Restate the entries below exactly. Images are not part of the copy.

#### THE RECORDS ####

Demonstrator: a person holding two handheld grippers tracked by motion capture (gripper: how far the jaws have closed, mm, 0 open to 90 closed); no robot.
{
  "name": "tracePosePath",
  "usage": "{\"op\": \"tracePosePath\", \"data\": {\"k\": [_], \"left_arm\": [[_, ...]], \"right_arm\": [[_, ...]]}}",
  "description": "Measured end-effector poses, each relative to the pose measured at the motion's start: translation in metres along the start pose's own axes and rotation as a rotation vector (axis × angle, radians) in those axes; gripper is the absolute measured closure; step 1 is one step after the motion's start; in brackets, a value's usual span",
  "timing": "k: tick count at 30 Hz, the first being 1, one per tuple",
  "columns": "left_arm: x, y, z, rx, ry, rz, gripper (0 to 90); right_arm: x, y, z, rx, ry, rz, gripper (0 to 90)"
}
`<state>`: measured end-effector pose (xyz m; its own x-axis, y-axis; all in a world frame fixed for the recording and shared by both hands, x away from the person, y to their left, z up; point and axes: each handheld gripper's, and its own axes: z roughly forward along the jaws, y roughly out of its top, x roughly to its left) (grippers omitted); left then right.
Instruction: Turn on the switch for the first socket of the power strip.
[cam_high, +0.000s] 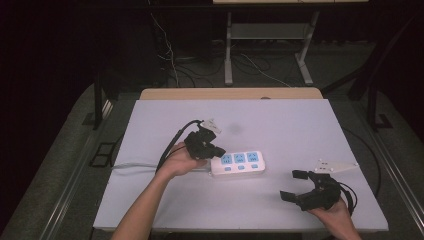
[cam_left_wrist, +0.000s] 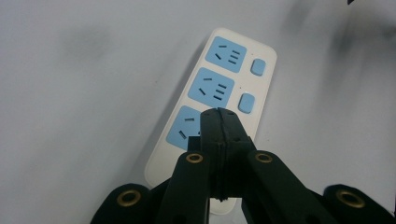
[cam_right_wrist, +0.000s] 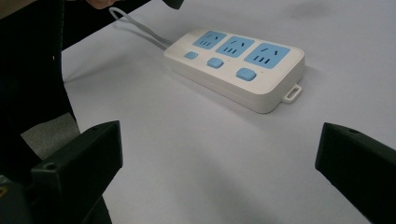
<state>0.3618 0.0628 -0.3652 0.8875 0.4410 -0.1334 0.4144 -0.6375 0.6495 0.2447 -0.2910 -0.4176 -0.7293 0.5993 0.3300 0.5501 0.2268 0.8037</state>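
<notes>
A white three-socket power strip (cam_high: 238, 163) lies flat near the middle of the worktop (cam_high: 300, 125), its cord running off toward the left edge. The left gripper (cam_high: 212, 149) hangs over the strip's cord end, fingers pressed together on nothing, apparently poised above the nearest blue socket; contact cannot be confirmed. The right gripper (cam_high: 295, 186) waits near the front right corner, fingers wide, well apart from the strip. Bare worktop surrounds the strip on all sides.
</notes>
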Motion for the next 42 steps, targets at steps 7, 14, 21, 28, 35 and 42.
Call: {"op": "tracePosePath", "data": {"k": [7, 14, 21, 28, 35, 42], "left_arm": [[0.001, -0.004, -0.021, -0.037, 0.020, -0.014, 81.2], [0.003, -0.009, -0.038, -0.069, 0.026, -0.049, 52.6], [0.004, -0.016, -0.052, -0.086, 0.033, -0.082, 22.5], [0.007, -0.028, -0.064, -0.109, 0.070, -0.127, 4.0], [0.005, -0.046, -0.076, -0.131, 0.102, -0.155, 0.0], [0.002, -0.065, -0.085, -0.167, 0.117, -0.181, 0.0]], "right_arm": [[-0.001, 0.000, 0.000, -0.002, -0.001, 0.000, 0.3], [0.000, 0.000, 0.001, -0.002, -0.002, 0.001, 0.3], [-0.001, 0.000, 0.001, -0.003, -0.001, 0.003, 0.3], [-0.001, 0.000, 0.002, -0.003, 0.000, 0.002, 0.3], [-0.001, 0.000, 0.003, 0.001, 0.002, 0.001, 0.2], [0.000, 0.000, 0.004, 0.002, 0.003, 0.002, 0.3]]}}
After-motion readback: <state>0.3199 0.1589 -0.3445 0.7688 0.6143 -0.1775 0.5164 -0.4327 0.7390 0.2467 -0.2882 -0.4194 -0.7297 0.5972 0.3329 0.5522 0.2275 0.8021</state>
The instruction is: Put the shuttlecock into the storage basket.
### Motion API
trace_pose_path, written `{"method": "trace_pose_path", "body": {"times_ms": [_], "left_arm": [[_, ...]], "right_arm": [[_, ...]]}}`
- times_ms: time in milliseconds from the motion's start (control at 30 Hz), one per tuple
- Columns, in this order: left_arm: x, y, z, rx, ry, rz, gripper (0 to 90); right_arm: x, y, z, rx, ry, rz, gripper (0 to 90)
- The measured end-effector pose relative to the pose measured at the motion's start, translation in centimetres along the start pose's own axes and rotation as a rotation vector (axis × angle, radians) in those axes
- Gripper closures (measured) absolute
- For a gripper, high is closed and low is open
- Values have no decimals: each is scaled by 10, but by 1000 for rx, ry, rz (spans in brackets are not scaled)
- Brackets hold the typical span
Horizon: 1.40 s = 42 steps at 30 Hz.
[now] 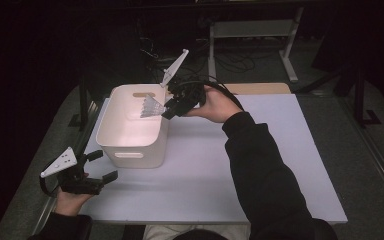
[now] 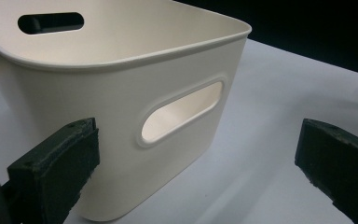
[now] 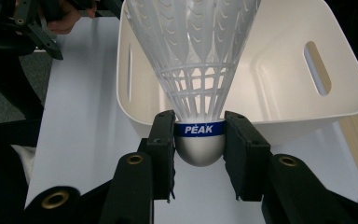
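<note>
High view: right tool (image 1: 166, 108) held a white shuttlecock (image 1: 152, 106) over the white bin (image 1: 130, 150) on the table (image 1: 280, 165); left tool (image 1: 102, 166) stood apart, empty, near the bin.
Left gripper view: bin's handle slot (image 2: 182, 112) lay between spread jaws.
Right gripper view: jaws clamped the shuttlecock's cork, feathers over the bin.

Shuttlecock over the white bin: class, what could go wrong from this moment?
1. The right tongs pinch only the rounded cork of the shuttlecock; it might slip or twist out.
2. It hangs near the rim of the white bin, so a drop now may land on the table.
3. The left tongs stand open beside the bin, steadying nothing.
</note>
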<state>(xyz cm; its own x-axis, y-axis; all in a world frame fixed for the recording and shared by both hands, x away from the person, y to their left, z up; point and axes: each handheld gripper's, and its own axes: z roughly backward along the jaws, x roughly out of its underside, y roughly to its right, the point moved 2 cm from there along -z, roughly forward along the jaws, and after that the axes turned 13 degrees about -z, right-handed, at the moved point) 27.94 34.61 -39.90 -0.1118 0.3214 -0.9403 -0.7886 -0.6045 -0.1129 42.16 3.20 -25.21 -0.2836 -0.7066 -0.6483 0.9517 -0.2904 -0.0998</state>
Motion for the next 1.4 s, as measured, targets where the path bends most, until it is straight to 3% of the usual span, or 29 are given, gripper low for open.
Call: {"method": "trace_pose_path", "body": {"times_ms": [1400], "left_arm": [[0,0,0,6,1,-2,0]], "right_arm": [[-16,-5,-50,-70,-41,23,638]]}}
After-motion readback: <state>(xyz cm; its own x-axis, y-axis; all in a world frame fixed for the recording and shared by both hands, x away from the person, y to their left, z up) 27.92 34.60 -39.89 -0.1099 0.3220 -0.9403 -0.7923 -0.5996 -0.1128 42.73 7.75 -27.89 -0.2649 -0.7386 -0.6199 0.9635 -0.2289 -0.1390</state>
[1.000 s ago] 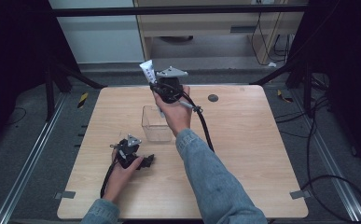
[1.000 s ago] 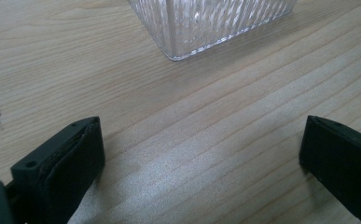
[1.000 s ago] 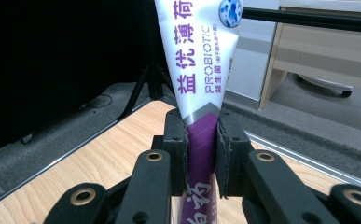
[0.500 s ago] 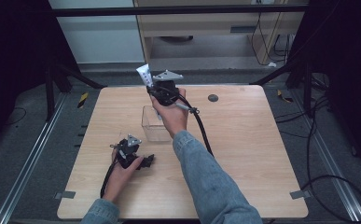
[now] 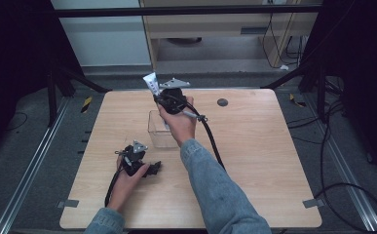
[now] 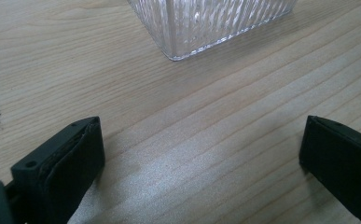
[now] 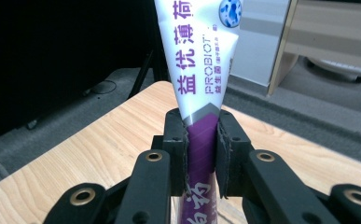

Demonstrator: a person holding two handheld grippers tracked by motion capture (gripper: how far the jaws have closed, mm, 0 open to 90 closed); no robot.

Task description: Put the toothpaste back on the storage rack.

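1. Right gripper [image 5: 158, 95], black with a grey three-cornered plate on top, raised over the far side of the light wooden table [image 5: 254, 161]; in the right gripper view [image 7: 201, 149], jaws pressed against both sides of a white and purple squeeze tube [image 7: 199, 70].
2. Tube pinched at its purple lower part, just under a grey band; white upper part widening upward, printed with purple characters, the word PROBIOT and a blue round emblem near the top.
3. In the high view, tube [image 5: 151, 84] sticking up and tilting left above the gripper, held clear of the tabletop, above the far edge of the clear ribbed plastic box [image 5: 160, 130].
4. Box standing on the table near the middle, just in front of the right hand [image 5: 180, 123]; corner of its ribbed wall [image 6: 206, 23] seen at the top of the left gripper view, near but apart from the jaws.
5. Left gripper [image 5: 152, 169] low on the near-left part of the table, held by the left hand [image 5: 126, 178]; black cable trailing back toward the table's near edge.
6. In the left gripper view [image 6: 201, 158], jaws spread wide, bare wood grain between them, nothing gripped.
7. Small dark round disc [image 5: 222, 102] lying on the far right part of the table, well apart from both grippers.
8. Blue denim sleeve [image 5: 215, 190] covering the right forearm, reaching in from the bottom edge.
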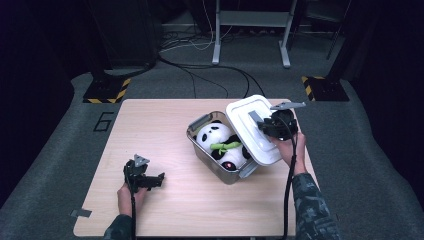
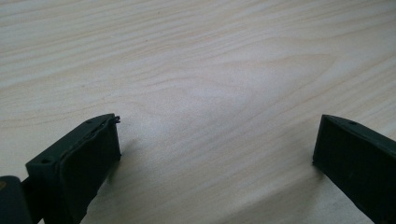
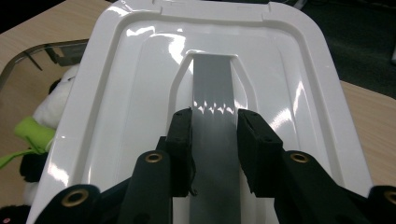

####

EXERCISE RESULT —
Demonstrator: a person holding two handheld grippers tracked by motion capture (gripper: how far the jaws have closed, mm, 0 open to 90 closed); no robot.
{
  "name": "tracePosePath",
  "usage": "{\"op\": \"tracePosePath\", \"data\": {\"k\": [_], \"left_arm\": [[_, ...]], \"right_arm\": [[_, ...]]}}",
  "description": "Measured end-effector poses, each relative to the pose measured at the motion's start: translation in metres along the start pose's own axes and rotation as a rotation vector (axis × angle, radians) in those axes; gripper is the absolute measured closure; step 1 is one step after the motion's start; in brackets, a value's usual span",
  "timing": "k: tick count at 30 Hz, the first being 1, one per tuple",
  "columns": "left_arm: x, y, z, rx, ry, rz, gripper (0 to 90); right_arm: x, y, z, rx, ry, rz, gripper (0 to 90)"
}
`<state>`: measured end-effector pose (xyz m; its own x-axis, y-axis; all in a world frame fixed for the recording and shared by both hands, x away from the person, y to their left, z up; point and axes: each handheld gripper's, and its own axes: z roughly forward along the jaws, y roughly out of its top, x roughly to its left) (grippers omitted); left then right.
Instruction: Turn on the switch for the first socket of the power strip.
[cam_high, +0.000s] 
[cam_left_wrist, +0.000s] 
[cam_right_wrist, +0.000s] 
<state>0.3618 0.0628 -0.3652 0.8875 0.4410 -0.1334 0.4144 -0.6375 0.6495 0.2447 -0.2910 -0.4176 -0.7293 0.5993 0.3300 0.5501 0.2268 0.8037</state>
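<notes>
A white three-socket power strip (cam_high: 238, 163) lies flat near the middle of the worktop (cam_high: 300, 125), its cord running off toward the left edge. The left gripper (cam_high: 212, 149) hangs over the strip's cord end, fingers pressed together on nothing, apparently poised above the nearest blue socket; contact cannot be confirmed. The right gripper (cam_high: 295, 186) waits near the front right corner, fingers wide, well apart from the strip. Bare worktop surrounds the strip on all sides.
</notes>
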Motion for the next 42 steps, targets at steps 7, 14, 21, 28, 35 and 42.
Call: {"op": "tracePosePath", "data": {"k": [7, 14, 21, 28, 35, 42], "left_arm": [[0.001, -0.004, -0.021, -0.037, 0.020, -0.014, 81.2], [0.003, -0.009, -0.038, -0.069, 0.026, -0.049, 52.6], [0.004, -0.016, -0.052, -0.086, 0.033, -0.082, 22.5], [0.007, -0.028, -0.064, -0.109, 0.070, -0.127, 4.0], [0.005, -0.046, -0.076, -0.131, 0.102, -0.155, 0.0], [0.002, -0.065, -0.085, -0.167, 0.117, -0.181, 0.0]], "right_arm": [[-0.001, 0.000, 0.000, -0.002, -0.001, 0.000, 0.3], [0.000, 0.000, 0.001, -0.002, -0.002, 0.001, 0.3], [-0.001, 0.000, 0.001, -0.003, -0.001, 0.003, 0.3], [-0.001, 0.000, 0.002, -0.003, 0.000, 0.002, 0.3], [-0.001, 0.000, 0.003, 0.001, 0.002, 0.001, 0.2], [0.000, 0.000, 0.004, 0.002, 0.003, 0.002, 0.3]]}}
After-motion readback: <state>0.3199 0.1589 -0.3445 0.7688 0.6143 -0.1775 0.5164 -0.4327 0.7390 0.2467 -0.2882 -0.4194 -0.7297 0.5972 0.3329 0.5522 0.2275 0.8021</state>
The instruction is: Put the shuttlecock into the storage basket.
### Motion API
trace_pose_path, written `{"method": "trace_pose_path", "body": {"times_ms": [_], "left_arm": [[_, ...]], "right_arm": [[_, ...]]}}`
- times_ms: time in milliseconds from the motion's start (control at 30 Hz), one per tuple
- Columns, in this order: left_arm: x, y, z, rx, ry, rz, gripper (0 to 90); right_arm: x, y, z, rx, ry, rz, gripper (0 to 90)
- The measured end-effector pose relative to the pose measured at the motion's start, translation in centimetres along the start pose's own axes and rotation as a rotation vector (axis × angle, radians) in those axes
- Gripper closures (measured) absolute
- For a gripper, high is closed and low is open
- Values have no decimals: each is scaled by 10, but by 1000 for rx, ry, rz (spans in brackets are not scaled)
- Brackets hold the typical span
Horizon: 1.40 s = 42 steps at 30 Hz.
[now] 
[now] 
[now] 
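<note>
High view: right tool (image 1: 166, 108) held a white shuttlecock (image 1: 152, 106) over the white bin (image 1: 130, 150) on the table (image 1: 280, 165); left tool (image 1: 102, 166) stood apart, empty, near the bin.
Left gripper view: bin's handle slot (image 2: 182, 112) lay between spread jaws.
Right gripper view: jaws clamped the shuttlecock's cork, feathers over the bin.

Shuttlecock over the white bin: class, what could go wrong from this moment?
1. The right tongs pinch only the rounded cork of the shuttlecock; it might slip or twist out.
2. It hangs near the rim of the white bin, so a drop now may land on the table.
3. The left tongs stand open beside the bin, steadying nothing.
</note>
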<state>(xyz cm; its own x-axis, y-axis; all in a world frame fixed for the recording and shared by both hands, x away from the person, y to their left, z up; point and axes: each handheld gripper's, and its own axes: z roughly backward along the jaws, x roughly out of its underside, y roughly to its right, the point moved 2 cm from there along -z, roughly forward along the jaws, and after that the axes turned 13 degrees about -z, right-handed, at the moved point) 27.94 34.61 -39.90 -0.1118 0.3214 -0.9403 -0.7886 -0.6045 -0.1129 42.16 3.20 -25.21 -0.2836 -0.7066 -0.6483 0.9517 -0.2904 -0.0998</state>
Motion for the next 1.4 s, as measured, targets where the path bends most, until it is straight to 3% of the usual span, or 29 are given, gripper low for open.
Call: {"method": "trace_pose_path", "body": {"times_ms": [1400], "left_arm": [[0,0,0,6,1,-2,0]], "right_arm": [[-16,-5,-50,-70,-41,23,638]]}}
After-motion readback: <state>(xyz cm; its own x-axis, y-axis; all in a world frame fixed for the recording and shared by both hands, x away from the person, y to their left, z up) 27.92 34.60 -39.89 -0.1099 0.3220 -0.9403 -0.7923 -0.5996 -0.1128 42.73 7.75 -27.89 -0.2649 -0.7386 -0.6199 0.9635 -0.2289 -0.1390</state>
[1.000 s ago] 
[1.000 s ago] 
[1.000 s ago] 
[0.500 s ago] 
[now] 
[now] 
[now] 

Demonstrator: a person holding two handheld grippers tracked by motion capture (gripper: how far the jaws have closed, mm, 0 open to 90 closed); no robot.

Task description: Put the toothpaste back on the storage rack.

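1. Right gripper [image 5: 158, 95], black with a grey three-cornered plate on top, raised over the far side of the light wooden table [image 5: 254, 161]; in the right gripper view [image 7: 201, 149], jaws pressed against both sides of a white and purple squeeze tube [image 7: 199, 70].
2. Tube pinched at its purple lower part, just under a grey band; white upper part widening upward, printed with purple characters, the word PROBIOT and a blue round emblem near the top.
3. In the high view, tube [image 5: 151, 84] sticking up and tilting left above the gripper, held clear of the tabletop, above the far edge of the clear ribbed plastic box [image 5: 160, 130].
4. Box standing on the table near the middle, just in front of the right hand [image 5: 180, 123]; corner of its ribbed wall [image 6: 206, 23] seen at the top of the left gripper view, near but apart from the jaws.
5. Left gripper [image 5: 152, 169] low on the near-left part of the table, held by the left hand [image 5: 126, 178]; black cable trailing back toward the table's near edge.
6. In the left gripper view [image 6: 201, 158], jaws spread wide, bare wood grain between them, nothing gripped.
7. Small dark round disc [image 5: 222, 102] lying on the far right part of the table, well apart from both grippers.
8. Blue denim sleeve [image 5: 215, 190] covering the right forearm, reaching in from the bottom edge.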

The exercise is done, and nothing more is needed.